Podemos não ter mais vontade de se deitar com alguém, mas todos nós queremos
brincar, sempre. Sexo de verdade só se prova na maturidade, quando se dá valor
ao processo, e não ao ato final de desaguar fluídos. Eu invejava todos aqueles,
crianças, jovens, velhos, que de um jeito ou de outro simplesmente brincavam com
a vida. Será que, afinal de contas, conseguimos fazer algo, além disso, nesta
existência? Brincar?
- Moço, pega minha
bola – chamou minha atenção um menininho de uns cinco anos de idade.
- Onde está, meu
querido?
- No meio dos seus
pés.
- Ah, desculpe-me,
nem percebi.
Peguei a bola,
olhei para ela e a rolei bem devagar na frente do garoto. Ele saiu correndo,
chutando a bola que logo em seguida foi parar embaixo de outro banco onde um
casal estava sentado. É, a bola estava entre meus pés e eu não notei. Eu estava
ocupado estudando, querendo ser o primeiro aluno da classe. Eu estava ocupado
praticando piano, querendo bater o recorde mundial de velocidade de execução
daqueles exercícios de Hanon. Eu estava ocupado lendo Nitzsche, assistindo Bergman
e ouvindo Stravinski. Eu estava ocupado criando um personagem erudito, sisudo, enquanto
a vida passava por mim como uma criança descalça, jogando futebol, lendo gibis,
ouvindo samba e comendo goiaba em cima da árvore.
A criança
ensolarada que fui teve seus momentos, mas o adulto cinza foi mais forte,
eclipsou a inocência, roubou-me a simplicidade, a alegria.

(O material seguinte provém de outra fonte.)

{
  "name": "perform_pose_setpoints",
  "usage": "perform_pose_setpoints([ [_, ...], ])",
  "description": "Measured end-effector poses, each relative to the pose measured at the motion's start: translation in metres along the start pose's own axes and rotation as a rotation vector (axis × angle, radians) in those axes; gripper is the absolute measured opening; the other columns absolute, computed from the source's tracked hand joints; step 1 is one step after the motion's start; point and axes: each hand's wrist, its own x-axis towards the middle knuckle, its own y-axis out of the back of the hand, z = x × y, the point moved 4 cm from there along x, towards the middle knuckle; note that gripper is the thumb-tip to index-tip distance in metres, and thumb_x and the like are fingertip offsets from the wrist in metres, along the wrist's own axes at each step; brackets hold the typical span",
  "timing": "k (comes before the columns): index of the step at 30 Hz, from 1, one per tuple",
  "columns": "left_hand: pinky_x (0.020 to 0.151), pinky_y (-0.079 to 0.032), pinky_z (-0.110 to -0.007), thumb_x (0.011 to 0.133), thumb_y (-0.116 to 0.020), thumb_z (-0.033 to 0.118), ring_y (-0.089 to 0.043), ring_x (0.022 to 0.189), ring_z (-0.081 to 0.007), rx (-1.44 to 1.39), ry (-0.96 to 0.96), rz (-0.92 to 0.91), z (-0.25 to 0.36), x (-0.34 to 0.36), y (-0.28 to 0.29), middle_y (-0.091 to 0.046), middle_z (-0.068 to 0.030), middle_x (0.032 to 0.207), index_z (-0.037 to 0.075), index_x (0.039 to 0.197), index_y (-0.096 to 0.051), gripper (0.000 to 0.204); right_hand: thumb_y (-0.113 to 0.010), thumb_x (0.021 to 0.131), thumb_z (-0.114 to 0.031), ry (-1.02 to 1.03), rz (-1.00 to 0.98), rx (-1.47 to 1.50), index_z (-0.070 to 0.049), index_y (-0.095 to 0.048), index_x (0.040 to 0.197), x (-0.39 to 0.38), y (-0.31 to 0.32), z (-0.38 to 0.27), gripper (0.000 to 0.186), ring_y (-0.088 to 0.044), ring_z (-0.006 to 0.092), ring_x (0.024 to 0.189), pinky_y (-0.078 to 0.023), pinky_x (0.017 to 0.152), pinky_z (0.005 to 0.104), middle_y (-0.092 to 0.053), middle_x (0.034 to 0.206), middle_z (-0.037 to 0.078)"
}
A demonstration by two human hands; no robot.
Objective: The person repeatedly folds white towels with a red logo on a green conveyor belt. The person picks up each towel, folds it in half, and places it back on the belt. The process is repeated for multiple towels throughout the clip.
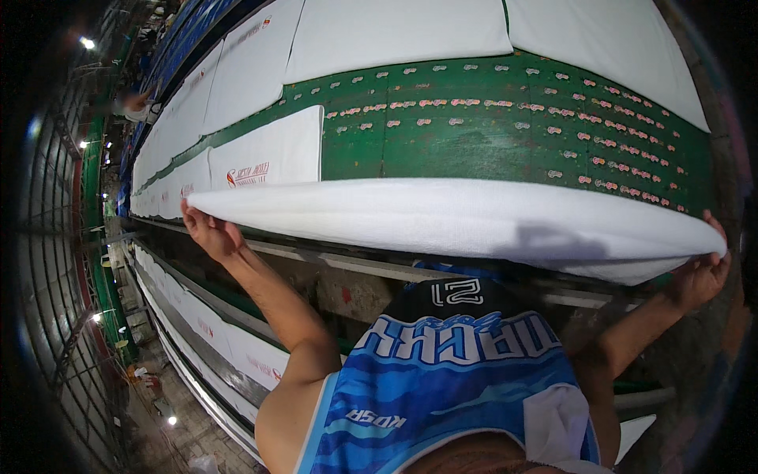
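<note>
A long white towel [442,217] is stretched sideways in front of me, over the near edge of a green printing table [474,142]. My left hand [207,231] pinches its left corner. At the far right, my right hand [701,272] grips the other corner. The towel sags slightly between both hands and hides the table's front edge. The bare green surface beyond it is marked with rows of small pink and white spots.
More white towels [268,154] with a red printed mark lie flat along the table to the left, and others [395,31] on the far side. A lower shelf [213,332] holds further white cloths. Another person [134,103] stands far off at upper left.
</note>
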Motion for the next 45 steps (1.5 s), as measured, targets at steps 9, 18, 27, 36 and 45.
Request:
perform_pose_setpoints([
  [9,0.092,-0.055,-0.027,0.098,-0.077,0.013,-0.068,0.100,-0.0156,0.463,0.130,0.021,-0.156,0.091,-0.055,-0.073,-0.0095,0.116,-0.004,0.124,-0.070,0.032,-0.081,0.096,-0.032,-0.481,0.026,-0.209,0.000,-0.077,0.112,0.073,-0.106,0.127,0.036,-0.062,0.0106,0.093,-0.049,0.086,0.0268,-0.073,0.104,0.001],
  [18,0.104,-0.051,-0.038,0.095,-0.076,0.025,-0.065,0.119,-0.0303,0.955,0.485,-0.286,-0.336,-0.035,-0.088,-0.066,-0.0228,0.132,-0.009,0.143,-0.053,0.063,-0.072,0.097,-0.045,-0.635,-0.404,-0.680,0.002,-0.073,0.109,-0.022,-0.126,0.267,0.049,-0.068,0.0209,0.091,-0.054,0.084,0.0374,-0.075,0.099,0.015],
  [27,0.117,-0.034,-0.056,0.099,-0.068,0.027,-0.040,0.142,-0.0468,1.430,0.065,-0.556,-0.209,-0.164,-0.084,-0.045,-0.0278,0.154,0.000,0.153,-0.048,0.064,-0.072,0.097,-0.043,-0.698,-0.464,-1.015,0.002,-0.068,0.113,-0.130,-0.086,0.149,0.048,-0.071,0.0353,0.093,-0.054,0.086,0.0444,-0.074,0.104,0.023],
  [36,0.114,-0.034,-0.062,0.104,-0.061,0.033,-0.040,0.140,-0.0454,1.530,0.043,-0.607,-0.212,-0.202,-0.061,-0.041,-0.0247,0.158,0.009,0.151,-0.055,0.053,-0.080,0.093,-0.040,-0.802,-0.220,-0.843,0.003,-0.072,0.098,-0.152,-0.038,0.132,0.044,-0.063,0.0213,0.077,-0.051,0.071,0.0386,-0.071,0.086,0.011],
  [45,0.114,-0.034,-0.059,0.106,-0.060,0.022,-0.039,0.141,-0.0409,1.521,0.012,-0.615,-0.224,-0.209,-0.049,-0.041,-0.0200,0.158,0.013,0.151,-0.056,0.046,-0.083,0.089,-0.035,-0.865,-0.359,-0.819,0.002,-0.073,0.096,-0.173,-0.012,0.164,0.039,-0.062,0.0170,0.070,-0.051,0.065,0.0367,-0.069,0.081,0.007],
])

Toda aquela
exposição gratuita de felicidade daquela praça me incomodava, como um raio de
sol que invade um quarto fechado através da fresta de uma janela, acertando em
cheio o corpo que se abre para o dia, mas com a alma ainda presa à noite. Eu
era um refém da noite, amava a noite, nas sombras eu me sentia bem,
amedrontado, mas acompanhado. Naquele banco de praça, eu me abstinha da
realidade, tudo ficava nevoado, eu embaçava o mundo exterior para achar sentido
para a minha alma tão distante. Debaixo dessa neblina nem percebi quando uma
mulher sentou-se ao meu lado.
- O sol está quente
hoje – disse ela, sem me olhar.
- Para um final de
junho até que está quente – respondi, acordando de meu transe.
- Tenho pressão
baixa, não gosto do calor.
- Entendo.
Era uma mulata, com
um pouco mais de cinquenta anos, bonita de rosto, com o corpo acima do peso. Sua
voz me passava o vigor de uma pessoa que já lutou e sofreu muito, mas que ainda
sonha com a vida. Ela ficou alguns minutos ao meu lado, então voltou a falar.
- Bom, já deu pra
descansar, preciso pegar meu ônibus.
- Boa sorte.
- Ela me olhou e
sorriu, aquilo entrou em mim e me abriu, eu não tive outra saída senão sorrir.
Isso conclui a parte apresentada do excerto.